Re: Why don't non-librarians value library data as highly as we do?

From: B.G. Sloan <bgsloan2_at_nyob> Date: Wed, 16 Sep 2009 21:11:00 -0700 To: NGC4LIB_at_LISTSERV.ND.EDU

Way back in the olden days I studied cataloging for a full semester under the tutelage of Michael Gorman, shortly after he had finished editing AACR2. It was a valuable experience.

A few years later I was writing some code (as well as writing supporting documentation for library catalogers) to translate MARC records into the format used for the University of Illinois' Library Computer System (LCS).

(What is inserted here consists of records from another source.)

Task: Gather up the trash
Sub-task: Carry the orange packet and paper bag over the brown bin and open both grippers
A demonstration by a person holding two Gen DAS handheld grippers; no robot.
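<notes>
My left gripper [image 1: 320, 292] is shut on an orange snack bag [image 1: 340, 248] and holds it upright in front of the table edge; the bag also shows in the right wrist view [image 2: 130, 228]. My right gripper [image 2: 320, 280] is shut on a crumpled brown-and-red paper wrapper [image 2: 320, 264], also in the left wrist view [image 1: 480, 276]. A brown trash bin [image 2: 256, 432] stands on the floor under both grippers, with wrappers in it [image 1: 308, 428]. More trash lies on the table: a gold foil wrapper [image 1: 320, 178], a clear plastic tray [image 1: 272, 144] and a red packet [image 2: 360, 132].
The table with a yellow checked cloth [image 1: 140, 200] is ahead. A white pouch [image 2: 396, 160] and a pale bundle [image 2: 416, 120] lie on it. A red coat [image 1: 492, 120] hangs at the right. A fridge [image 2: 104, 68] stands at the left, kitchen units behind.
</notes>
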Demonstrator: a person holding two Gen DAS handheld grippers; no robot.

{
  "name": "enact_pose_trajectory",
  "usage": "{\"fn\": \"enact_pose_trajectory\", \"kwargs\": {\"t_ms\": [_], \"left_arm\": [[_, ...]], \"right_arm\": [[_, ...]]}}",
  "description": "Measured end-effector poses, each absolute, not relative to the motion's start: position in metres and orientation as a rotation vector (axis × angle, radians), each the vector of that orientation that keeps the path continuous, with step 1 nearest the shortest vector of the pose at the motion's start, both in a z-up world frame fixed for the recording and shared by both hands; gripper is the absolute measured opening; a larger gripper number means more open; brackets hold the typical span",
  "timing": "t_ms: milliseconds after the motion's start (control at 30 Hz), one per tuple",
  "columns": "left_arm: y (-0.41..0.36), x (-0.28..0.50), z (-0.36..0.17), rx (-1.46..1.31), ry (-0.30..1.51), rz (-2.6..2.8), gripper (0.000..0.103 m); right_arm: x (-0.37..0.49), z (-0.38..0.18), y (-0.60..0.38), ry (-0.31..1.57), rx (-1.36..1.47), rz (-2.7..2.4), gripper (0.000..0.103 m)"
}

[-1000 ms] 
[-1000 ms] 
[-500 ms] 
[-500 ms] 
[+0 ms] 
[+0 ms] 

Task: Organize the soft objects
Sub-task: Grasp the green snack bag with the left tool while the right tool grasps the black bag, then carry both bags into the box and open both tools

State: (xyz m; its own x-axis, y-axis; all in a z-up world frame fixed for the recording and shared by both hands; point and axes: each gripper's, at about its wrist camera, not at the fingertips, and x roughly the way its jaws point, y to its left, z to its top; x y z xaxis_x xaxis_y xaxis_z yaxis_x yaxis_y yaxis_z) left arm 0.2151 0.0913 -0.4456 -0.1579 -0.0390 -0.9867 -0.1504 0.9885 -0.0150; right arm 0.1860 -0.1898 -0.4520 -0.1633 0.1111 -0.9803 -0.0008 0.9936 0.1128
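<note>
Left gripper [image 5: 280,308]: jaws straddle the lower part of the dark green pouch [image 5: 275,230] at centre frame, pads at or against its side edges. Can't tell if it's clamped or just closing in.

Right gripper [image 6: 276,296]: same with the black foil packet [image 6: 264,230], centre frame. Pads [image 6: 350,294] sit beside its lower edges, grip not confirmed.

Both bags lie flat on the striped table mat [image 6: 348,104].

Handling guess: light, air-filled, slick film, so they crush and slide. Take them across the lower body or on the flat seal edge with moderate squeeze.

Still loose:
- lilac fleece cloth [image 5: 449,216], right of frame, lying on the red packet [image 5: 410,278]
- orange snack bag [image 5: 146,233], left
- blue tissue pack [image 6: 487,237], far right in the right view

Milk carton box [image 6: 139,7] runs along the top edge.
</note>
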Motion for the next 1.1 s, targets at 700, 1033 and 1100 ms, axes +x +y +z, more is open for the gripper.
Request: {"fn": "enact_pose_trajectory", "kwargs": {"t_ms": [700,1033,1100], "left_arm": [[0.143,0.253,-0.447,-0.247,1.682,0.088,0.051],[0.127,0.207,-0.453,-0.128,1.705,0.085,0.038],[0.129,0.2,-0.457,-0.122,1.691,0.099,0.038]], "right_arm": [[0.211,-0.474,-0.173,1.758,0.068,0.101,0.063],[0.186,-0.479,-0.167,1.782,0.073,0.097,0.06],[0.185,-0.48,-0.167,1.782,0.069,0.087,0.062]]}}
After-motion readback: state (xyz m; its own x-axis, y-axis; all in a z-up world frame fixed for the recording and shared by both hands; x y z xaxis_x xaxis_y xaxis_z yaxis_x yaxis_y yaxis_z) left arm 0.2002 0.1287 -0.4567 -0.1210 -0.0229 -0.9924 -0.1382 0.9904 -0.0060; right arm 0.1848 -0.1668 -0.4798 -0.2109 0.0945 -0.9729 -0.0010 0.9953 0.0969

I wholeheartedly agree with Jonathan Rochkind's take on processing AACR2 and MARC records.

Bernie Sloan

--- On Wed, 9/16/09, Jonathan Rochkind <rochkind_at_JHU.EDU> wrote:

> From: Jonathan Rochkind <rochkind_at_JHU.EDU>
> Subject: Re: [NGC4LIB] Why don't non-librarians value library data as highly as we do?
> To: NGC4LIB_at_LISTSERV.ND.EDU
> Date: Wednesday, September 16, 2009, 3:33 PM
> Jacobs, Jane W wrote:
> > 
> > I'd argue that it wouldn't be hard at all.  To
> Flip OCLC records to MARC
> > XML and grab what they want and enjoying munching it
> six ways to Sunday
> > should all be child's play for the average Google
> programmer!
> >   
> 
> As someone who routinely tries to do that as part of my
> job, and who _comes_ from a library background and spends
> quite a bit of time trying to learn MARC and the conventions
> for putting things in MARC (including but not limited to
> AACR2), this has simply not been my experience.  Just
> because someone is a "Google programmer" does not mean they
> can work magic with data that isn't there.
> 
> Certainly it's not the encoding format that's a problem, of
> course it's no problem converting to MARC-XML or whatever
> you want.  It's the schema -- the way the data elements
> are either there or not, and how they are 'tagged' for
> recognition.
> 
> Frequently the answer to "How do I get this piece of data I
> want" is along the lines of: "Well, it'll be in this field,
> UNLESS this other field is X, in which case it'll be in
> field Y, UNLESS field Y is being used for Z (to try to and
> figure out if Z look at fixed fields a, b, and c, the
> different combinations of all three of which determine that,
> but there's no guarantee they're filled out correct). 
> Oh, and that's assuming it's a post-1972 record, in older
> records they did things entirely differently and put the
> data over in field N.  Oh, and ALL of that is assuming
> this is AACR2 data, the corpus also includes Rare Books and
> Manuscripts data, and those guys do things entirely
> differently, although it's still in MARC, you've got to look
> in this OTHER field for it.  First check fixed field q
> to see if it's RBM data, and hope fixed field q is right.
> Oh, and don't forget to check if it's encoded in UTF-8 or
> MARC-8 by checking this other fixed field, which we know is
> wrong most of the time."
> 
> I am seriously barely exagerating.  The amount of
> knowledge you need to get all but the simplest data out of
> typical US library MARC is huge, this knowledge is
> documented in a half dozen (at least) different places, when
> it's documented at all and not just in 'cataloger
> tradition', and even once you DO figure out what's going
> on---the answer is often that exactly what you want isn't
> there.  (How do I know if an 856 represents a full text
> link or just table of contents or just a publisher's site
> offering to sell me the book, again? Cause I'd really like
> to. How do I get machine-interpretable serials coverage
> information, so my software can answer the question of
> whether we hold 1980 volume 20 issue 5 and if so in what
> location?  With the majority of US libraries data, I
> simply can't.)
> 
> Jonathan
>